More than anything else, though, the reason people ought to consider this car is the way it drives, particularly with a manual transmission.

The Clubman’s interior is one of the most unique on the market today, fitting for a style-conscious car that prides itself on being quirky.

The Clubman’s interior is one of the most unique on the market today, fitting for a style-conscious car that prides itself on being quirky.

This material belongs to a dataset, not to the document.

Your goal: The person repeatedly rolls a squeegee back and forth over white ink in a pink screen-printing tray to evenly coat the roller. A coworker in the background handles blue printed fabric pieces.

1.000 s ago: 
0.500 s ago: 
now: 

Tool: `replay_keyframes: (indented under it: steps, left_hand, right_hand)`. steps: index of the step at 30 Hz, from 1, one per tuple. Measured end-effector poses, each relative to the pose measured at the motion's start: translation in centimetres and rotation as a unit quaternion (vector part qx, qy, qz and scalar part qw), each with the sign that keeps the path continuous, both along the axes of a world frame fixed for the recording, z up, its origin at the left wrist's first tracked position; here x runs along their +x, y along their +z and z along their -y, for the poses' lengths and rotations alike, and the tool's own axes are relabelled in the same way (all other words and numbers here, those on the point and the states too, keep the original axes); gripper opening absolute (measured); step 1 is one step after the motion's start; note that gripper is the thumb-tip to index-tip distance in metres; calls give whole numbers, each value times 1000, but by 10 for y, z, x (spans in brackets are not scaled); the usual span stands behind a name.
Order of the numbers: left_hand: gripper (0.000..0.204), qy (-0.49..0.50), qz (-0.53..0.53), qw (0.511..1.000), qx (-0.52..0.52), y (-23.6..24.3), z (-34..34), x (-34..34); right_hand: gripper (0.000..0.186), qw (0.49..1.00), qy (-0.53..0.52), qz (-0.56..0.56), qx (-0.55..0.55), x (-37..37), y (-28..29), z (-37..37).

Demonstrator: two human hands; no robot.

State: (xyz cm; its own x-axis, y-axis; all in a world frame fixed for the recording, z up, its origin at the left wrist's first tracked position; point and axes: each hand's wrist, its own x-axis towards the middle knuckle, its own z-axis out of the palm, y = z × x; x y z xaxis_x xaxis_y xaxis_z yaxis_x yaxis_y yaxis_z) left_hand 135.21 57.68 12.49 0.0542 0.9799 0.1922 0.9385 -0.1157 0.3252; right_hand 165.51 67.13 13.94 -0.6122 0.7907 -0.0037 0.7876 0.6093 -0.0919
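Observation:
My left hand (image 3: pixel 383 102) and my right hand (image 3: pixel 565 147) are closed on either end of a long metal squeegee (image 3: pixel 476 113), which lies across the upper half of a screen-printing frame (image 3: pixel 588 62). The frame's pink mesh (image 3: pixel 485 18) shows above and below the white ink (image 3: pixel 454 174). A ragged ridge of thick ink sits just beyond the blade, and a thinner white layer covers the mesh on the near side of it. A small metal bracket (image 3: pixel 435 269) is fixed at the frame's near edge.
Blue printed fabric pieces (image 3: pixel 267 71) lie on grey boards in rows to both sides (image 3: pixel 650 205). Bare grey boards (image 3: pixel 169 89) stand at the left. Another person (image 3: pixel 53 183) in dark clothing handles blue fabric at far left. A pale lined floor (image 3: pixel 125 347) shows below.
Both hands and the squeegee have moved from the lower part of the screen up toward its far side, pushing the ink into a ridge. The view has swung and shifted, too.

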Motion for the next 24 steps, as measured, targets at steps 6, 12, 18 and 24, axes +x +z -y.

It’s incredibly fun. MINI calls the experience “go-kart handling,” not a particularly original expression but spot-on accurate in this case. The Clubman corners flat and changes directions like a child’s toy, something rare for a roomy, four-door vehicle.
From a safety perspective, the Clubman offers eight dual-stage airbags, dynamic stability control and a head-up display to keep the driver’s eyes near the road while looking at speed and navigation information.
Pricing starts at $24,100 for the Clubman, $27,650 for the livelier S model, or $29,450 for the new Clubman ALL4 with all-wheel drive.

At a Glance

What was tested?
2016 Mini Cooper S Clubman ($27,650). Options: Metallic paint ($500), burgundy leather ($1,500), premium package ($1,800), technology package ($1,750), heated front seats ($500), LED headlights ($1,000), head-up display ($750), satellite radio ($300). Price as tested (including $850 destination charge): $36,600
Wheelbase: 105.1 in.
Length: 168.3 in.
Width: 70.9 in.
Height: 56.7 in.
Engine: 2.0-liter turbocharged inline four cylinder (189 hp, 207 ft. lbs.)
Transmission: Six-speed manual
Fuel economy: 22 city, 32 highway

RATINGS

Style: 10
Performance: 9
Price: 5
Handling: 9
Ride: 7
Comfort: 6
Quality: 8
Overall: 8

Video Review:
2016 Mini Clubman
bit.ly/16clubman

Why buy it?
With an all-new generation for 2016, the Clubman is roomier and more practical than before while also driving more like the playful, easily lovable MINI Cooper.